Concerning CMV, as shown in Fig. 2A, the positivity rate is strongly influenced by the HEM and SOT categories. It exhibits a pre-pandemic decline, unlike the patterns observed for other viruses. This implies that the decline in positivity rates is not solely attributable to COVID-19 pandemic. It is tempting to speculate that the turning point in 2018 observed in HEM category could be ascribed to the introduction of Letermovir, a prophylactic drug against CMV reactivation in hematology patients, which was introduced in Italy in 2019 [17]. This event, 5 years later, seems to have driven down the rate of CMV positivity in hematological patients of around 50% (p < 0.005). It is essential to specify that this drug is exclusively administered to hematological patients who have undergone allogeneic stem cell transplantation. Nevertheless, it is noteworthy that this category still constitutes over 85% of the hematological patients analyzed, ensuring that it does not significantly impact the statistical analysis. A similar trend can be observed in the SOT category, with a 39% decrease from 2016 to 2023 (p < 0.005). Unlike the HEM category, this decrease cannot be attributed to the introduction of novel drugs or therapies, but rather to the improved plasticity of existing ones. Therefore, the focus in recent years to create personalized therapies [18] tailored to the individual patient has likely led to enhanced control over CMV reactivation by effectively managing their immunosuppression.
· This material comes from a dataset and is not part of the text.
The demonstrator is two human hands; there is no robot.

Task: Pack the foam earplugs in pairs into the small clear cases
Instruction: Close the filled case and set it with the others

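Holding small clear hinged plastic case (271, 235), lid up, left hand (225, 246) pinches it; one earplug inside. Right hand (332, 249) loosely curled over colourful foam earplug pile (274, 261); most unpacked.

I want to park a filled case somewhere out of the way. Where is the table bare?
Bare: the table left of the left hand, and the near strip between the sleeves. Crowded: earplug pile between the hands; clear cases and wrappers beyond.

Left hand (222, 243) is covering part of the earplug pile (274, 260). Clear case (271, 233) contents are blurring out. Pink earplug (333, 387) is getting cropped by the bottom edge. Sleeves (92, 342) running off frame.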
Although seasonality was expected for EBV with a peak in winter [19], it was not found in any of the viral agents analyzed. Generally, there is a decrease in the number of requests in August, which in CMV in particular coincides with an increase in the positivity rate. This could be explained by a lower influx of patients in this month, resulting in a higher proportion of analysis requests targeting those patients requiring monitoring. An interesting point regards the general increase in the average age of patients undergoing molecular screening. This trend can be partly explained by the rising number of requests from hematology and SOT departments, whose patient population tends to be older and by a marked decrease in the number of requests for patients under 25 years old from 2019 to 2023.

In conclusion, it can be inferred that the COVID-19 pandemic has resulted in a significant reduction in healthcare services and hospital visits. However, the preventive measures adopted in this period have demonstrated an impressive effectiveness, with transmission rates decreasing by up to 94%, notably, at least for immunocompromised patients. In addition, significant changes have been brought by the introduction of novel drugs and healthcare strategies.

Given these unpredictable events, constructing a reliable probabilistic model to predict future trends remains challenging. Nonetheless, some observations can be made: the number of requests shows signs of rebound starting from 2022, suggesting a potential recovery to pre-COVID-19 levels or even surpassing the pre-pandemic upward trend. Additionally, the positivity rates of EBV, JCV, and BKV are expected to gradually return to pre-2020 levels with the gradual easing of restrictions and safety measures. The scenario is different for hematology patients, as the introduction of Letermovir has shown pandemic-independent effects in reducing the CMV positivity rate. Thus, it is plausible to assume that the curve of positivity will stabilize around 17%, which is supported by the results of clinical trials indicating an approximately 40% decrease in positivity rate with the use of Letermovir compared with placebo group [20], already achieved at SU-PUI.

Finally, further reflection was provided by the analysis of the data pertaining to SOT category. In these patients, in fact, a redesign of the previously adopted post-transplant protocols proved to be sufficient in lowering the positivity rate of CMV in recent years. Thus, supporting the value of the road, already taken, directed to a personalized therapeutic approach, belying the strict necessity for novel drug discoveries.